They Walk Among Us: A Short Story

Crowded trees in a very dark forest

When sunrise stains the pale sheets of the morning sky blood red, and lighting rages atop the mountains, they send the maidens into the forest, crimson-clad offerings to the Lord of the Wood. If one of them pleases Him, the elders say, the storms will spare the newly sprouted crops.

This morning you are among the maidens, trembling as you tread the path that leads to the heart of the wood, where the moss- and mushroom-carpeted earth barely feels a faint caress of sunlight during the warmest part of the day.

And when He finds you there, what follows is fierce and beautiful, and leaves you as undone as the stained silk of your dress.

You sleep on the soft moss, and when you wake in the barely lit morning of the darkest part of the wood, He is gone.

He is gone, leaving you with nothing but torn silk, shaking limbs, and the terrifying, glorious knowledge that the Gods are real, that They walk among us, that sometimes They touch us in ways that leave us changed forever. You return home. The crops flourish. No one thanks you for saving them.

The moon grows from dark, to full, to dark again, and your monthly blood doesn’t flow.
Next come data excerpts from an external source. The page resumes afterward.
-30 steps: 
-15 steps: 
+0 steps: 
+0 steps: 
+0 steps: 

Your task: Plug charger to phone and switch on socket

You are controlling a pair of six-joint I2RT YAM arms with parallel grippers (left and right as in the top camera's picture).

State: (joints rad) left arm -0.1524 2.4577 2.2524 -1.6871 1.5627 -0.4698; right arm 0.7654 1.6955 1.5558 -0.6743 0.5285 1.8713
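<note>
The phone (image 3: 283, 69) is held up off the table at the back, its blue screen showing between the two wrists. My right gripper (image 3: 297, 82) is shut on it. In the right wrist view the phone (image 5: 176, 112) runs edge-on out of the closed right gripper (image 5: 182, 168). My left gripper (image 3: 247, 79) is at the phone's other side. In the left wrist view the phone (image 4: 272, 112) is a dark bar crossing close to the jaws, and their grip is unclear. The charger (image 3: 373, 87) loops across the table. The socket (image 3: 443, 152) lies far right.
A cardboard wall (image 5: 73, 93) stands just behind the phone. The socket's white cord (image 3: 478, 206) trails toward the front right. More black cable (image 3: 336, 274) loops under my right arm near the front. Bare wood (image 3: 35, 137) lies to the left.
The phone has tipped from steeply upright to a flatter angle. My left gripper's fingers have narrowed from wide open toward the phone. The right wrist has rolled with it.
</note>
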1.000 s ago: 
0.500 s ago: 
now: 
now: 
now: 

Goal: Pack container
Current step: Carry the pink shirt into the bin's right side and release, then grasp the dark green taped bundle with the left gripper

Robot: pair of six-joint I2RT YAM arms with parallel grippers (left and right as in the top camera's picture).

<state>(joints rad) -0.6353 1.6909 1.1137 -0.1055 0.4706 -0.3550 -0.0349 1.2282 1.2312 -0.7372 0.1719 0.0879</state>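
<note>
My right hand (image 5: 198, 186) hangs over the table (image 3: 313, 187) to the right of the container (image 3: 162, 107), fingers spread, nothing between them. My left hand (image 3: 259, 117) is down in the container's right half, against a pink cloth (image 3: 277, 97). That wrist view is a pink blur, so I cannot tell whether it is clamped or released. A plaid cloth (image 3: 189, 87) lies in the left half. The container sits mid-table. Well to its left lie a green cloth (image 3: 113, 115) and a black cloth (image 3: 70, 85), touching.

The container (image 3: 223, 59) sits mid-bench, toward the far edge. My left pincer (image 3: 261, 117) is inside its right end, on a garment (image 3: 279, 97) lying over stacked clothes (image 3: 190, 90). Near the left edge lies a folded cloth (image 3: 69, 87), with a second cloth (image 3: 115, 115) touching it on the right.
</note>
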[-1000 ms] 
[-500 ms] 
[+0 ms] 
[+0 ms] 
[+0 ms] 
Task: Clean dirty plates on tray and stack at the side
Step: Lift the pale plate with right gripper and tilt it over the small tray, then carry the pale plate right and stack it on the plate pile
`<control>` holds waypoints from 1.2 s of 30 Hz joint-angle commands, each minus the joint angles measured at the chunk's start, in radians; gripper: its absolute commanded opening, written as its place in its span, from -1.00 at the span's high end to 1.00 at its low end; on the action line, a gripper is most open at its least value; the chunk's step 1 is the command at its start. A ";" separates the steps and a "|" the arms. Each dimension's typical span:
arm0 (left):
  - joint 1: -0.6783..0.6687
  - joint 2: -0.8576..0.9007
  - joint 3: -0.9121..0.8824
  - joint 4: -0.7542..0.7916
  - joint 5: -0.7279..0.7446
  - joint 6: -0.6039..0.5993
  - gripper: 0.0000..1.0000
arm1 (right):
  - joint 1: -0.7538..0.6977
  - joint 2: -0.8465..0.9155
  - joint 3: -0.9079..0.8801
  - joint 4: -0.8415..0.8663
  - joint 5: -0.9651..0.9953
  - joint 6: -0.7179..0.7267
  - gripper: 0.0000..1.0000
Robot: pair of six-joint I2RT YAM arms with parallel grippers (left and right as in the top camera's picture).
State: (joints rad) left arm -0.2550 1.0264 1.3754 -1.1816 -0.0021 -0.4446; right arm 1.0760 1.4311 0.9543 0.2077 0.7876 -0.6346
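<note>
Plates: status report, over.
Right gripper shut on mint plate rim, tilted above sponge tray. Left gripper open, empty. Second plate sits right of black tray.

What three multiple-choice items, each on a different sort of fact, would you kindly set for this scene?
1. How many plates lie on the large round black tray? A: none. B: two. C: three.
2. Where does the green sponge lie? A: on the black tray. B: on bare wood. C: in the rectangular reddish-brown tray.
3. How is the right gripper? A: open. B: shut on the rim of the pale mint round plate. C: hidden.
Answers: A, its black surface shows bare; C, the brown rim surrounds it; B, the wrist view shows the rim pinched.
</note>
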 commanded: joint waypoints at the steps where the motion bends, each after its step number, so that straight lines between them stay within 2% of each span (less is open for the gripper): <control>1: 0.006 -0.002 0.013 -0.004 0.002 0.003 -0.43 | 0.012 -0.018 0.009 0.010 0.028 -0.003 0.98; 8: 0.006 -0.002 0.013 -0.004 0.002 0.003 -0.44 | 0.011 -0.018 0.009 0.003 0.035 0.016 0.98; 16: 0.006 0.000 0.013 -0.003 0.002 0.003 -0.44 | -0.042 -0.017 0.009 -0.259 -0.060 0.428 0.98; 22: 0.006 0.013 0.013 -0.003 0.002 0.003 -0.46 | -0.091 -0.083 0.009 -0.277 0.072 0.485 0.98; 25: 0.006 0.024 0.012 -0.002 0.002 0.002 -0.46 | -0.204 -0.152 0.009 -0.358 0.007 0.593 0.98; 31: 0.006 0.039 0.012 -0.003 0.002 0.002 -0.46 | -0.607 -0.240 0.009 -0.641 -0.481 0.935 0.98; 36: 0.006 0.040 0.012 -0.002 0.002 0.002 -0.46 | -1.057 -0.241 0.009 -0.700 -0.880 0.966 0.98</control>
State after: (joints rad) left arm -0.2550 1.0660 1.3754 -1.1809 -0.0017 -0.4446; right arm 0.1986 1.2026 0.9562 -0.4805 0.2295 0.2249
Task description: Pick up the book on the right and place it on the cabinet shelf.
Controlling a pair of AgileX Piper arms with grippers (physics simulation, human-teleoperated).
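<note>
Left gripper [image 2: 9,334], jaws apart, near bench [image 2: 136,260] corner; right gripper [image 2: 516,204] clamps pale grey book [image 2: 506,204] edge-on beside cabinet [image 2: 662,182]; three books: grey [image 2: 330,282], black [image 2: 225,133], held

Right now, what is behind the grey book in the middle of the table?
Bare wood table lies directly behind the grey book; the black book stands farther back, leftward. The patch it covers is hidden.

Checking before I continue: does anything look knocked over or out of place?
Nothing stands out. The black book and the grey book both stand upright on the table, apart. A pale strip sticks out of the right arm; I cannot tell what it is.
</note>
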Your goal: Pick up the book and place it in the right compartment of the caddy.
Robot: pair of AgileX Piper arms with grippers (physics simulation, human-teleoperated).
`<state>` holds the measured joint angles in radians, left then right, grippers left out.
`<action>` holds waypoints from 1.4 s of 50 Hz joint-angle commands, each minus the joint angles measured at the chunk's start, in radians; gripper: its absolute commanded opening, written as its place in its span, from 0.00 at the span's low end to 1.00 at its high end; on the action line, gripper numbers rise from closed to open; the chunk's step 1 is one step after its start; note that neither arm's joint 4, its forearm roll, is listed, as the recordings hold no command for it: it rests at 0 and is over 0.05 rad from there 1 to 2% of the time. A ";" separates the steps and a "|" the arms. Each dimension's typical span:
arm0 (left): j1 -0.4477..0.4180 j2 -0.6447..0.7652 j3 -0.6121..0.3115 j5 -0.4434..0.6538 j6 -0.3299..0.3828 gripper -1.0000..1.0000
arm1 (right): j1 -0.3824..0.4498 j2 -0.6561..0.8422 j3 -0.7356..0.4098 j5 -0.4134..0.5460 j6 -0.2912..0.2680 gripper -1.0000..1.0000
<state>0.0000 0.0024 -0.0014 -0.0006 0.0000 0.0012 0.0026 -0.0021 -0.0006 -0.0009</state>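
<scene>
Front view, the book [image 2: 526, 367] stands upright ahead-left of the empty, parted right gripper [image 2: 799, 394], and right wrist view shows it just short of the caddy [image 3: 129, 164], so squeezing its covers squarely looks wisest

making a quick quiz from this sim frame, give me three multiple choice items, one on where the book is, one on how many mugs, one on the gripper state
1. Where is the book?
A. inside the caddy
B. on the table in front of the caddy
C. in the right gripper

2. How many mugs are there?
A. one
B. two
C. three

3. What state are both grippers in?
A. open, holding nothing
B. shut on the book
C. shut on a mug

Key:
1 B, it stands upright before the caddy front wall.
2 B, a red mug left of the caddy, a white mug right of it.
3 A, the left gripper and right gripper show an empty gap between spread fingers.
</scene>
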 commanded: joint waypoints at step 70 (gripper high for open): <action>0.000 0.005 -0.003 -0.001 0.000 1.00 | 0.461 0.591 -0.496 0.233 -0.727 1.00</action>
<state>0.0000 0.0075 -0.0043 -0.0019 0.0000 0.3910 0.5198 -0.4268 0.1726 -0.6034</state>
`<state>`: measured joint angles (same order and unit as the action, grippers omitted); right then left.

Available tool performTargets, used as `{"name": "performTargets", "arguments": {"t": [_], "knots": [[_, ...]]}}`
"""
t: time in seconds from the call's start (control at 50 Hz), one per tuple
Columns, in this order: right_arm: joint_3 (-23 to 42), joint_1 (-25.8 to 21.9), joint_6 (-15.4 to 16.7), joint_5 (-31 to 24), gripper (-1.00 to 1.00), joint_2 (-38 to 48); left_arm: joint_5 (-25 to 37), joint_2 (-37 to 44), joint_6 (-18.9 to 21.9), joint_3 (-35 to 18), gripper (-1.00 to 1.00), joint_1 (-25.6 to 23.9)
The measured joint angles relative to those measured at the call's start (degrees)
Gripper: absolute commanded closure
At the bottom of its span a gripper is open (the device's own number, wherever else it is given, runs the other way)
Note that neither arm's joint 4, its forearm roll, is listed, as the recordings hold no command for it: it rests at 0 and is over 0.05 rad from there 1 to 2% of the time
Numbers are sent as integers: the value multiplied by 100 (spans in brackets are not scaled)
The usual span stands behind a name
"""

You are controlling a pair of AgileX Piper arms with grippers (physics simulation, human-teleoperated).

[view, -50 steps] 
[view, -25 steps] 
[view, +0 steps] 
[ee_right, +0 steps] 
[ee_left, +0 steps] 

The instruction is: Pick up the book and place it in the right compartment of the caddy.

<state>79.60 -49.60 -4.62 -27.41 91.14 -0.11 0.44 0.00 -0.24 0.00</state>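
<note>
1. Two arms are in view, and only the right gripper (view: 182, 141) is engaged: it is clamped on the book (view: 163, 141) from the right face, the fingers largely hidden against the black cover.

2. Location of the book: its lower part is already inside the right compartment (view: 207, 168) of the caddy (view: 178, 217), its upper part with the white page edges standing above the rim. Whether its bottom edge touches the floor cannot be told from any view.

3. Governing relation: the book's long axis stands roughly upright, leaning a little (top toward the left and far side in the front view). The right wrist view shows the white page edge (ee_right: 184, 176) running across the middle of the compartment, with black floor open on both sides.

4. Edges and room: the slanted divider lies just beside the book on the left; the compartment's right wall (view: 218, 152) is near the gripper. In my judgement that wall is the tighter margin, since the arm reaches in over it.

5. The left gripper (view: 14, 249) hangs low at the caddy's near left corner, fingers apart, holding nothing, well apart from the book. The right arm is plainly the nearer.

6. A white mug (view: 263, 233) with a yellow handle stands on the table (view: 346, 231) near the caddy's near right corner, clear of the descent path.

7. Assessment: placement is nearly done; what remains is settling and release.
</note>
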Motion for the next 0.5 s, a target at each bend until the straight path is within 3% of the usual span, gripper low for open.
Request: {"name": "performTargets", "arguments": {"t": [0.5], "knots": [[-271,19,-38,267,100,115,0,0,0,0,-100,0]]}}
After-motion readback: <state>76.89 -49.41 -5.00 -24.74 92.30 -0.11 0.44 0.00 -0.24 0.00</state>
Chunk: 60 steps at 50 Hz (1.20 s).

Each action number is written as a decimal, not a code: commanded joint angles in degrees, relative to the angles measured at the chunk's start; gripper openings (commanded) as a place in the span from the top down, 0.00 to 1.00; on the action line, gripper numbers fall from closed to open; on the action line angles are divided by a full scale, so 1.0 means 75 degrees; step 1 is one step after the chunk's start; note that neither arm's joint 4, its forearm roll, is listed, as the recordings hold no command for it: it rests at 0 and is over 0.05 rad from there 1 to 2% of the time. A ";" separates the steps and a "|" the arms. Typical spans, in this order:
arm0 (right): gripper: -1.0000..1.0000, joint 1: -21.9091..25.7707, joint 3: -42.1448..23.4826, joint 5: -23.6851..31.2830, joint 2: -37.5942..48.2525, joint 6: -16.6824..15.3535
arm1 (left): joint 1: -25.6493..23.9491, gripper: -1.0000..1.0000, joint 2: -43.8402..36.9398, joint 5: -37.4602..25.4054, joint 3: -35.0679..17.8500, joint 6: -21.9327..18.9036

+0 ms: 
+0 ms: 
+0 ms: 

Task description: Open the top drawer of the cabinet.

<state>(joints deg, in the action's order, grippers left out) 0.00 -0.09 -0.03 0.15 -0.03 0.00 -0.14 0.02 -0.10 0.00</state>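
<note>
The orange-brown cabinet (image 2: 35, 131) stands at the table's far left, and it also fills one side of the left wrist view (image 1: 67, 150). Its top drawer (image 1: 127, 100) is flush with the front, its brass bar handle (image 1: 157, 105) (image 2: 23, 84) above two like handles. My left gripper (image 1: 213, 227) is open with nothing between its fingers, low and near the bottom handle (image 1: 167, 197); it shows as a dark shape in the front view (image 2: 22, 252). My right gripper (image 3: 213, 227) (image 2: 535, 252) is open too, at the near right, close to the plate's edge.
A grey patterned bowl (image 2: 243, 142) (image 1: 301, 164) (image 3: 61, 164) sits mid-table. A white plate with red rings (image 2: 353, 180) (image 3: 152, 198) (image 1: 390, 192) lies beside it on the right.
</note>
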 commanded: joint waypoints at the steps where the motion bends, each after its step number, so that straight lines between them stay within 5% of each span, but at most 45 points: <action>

The day your water breaks, low clouds ride in on the backs of the ravens who follow you, cawing and wheeling, as you pace circles around the outside walls of your cottage. You can’t bear to go inside, though the midwife urges you to. With each contraction, more ravens arrive, and when you crouch by the garden gate for the final push, the rising wail of the wind and a cacophony of bird calls drowns your screaming. As the midwife eases you to the cold earth, the ravens come to rest in a silent circle around you. You know before you see the baby’s subterranean eyes she will never be yours, never was yours. Her hair is a black, feathery crown, rising from her scalp in a way that makes you laugh, and then cry.

“Raven girl,” the midwife says as she wipes your daughter’s face.

Three days later you carry the child  in still-shaking arms up the hill of the dead. You place her on one of the great, gray stones, wrapped tight in a new woolen blanket. The ravens circle, and you walk away without looking back. You couldn’t see anything even if you tried: your vision is blurred with tears. But as your feet touch the steep path to descend to the village, you think you hear a crow-rough voice say “It’s about time you came to me, little one.”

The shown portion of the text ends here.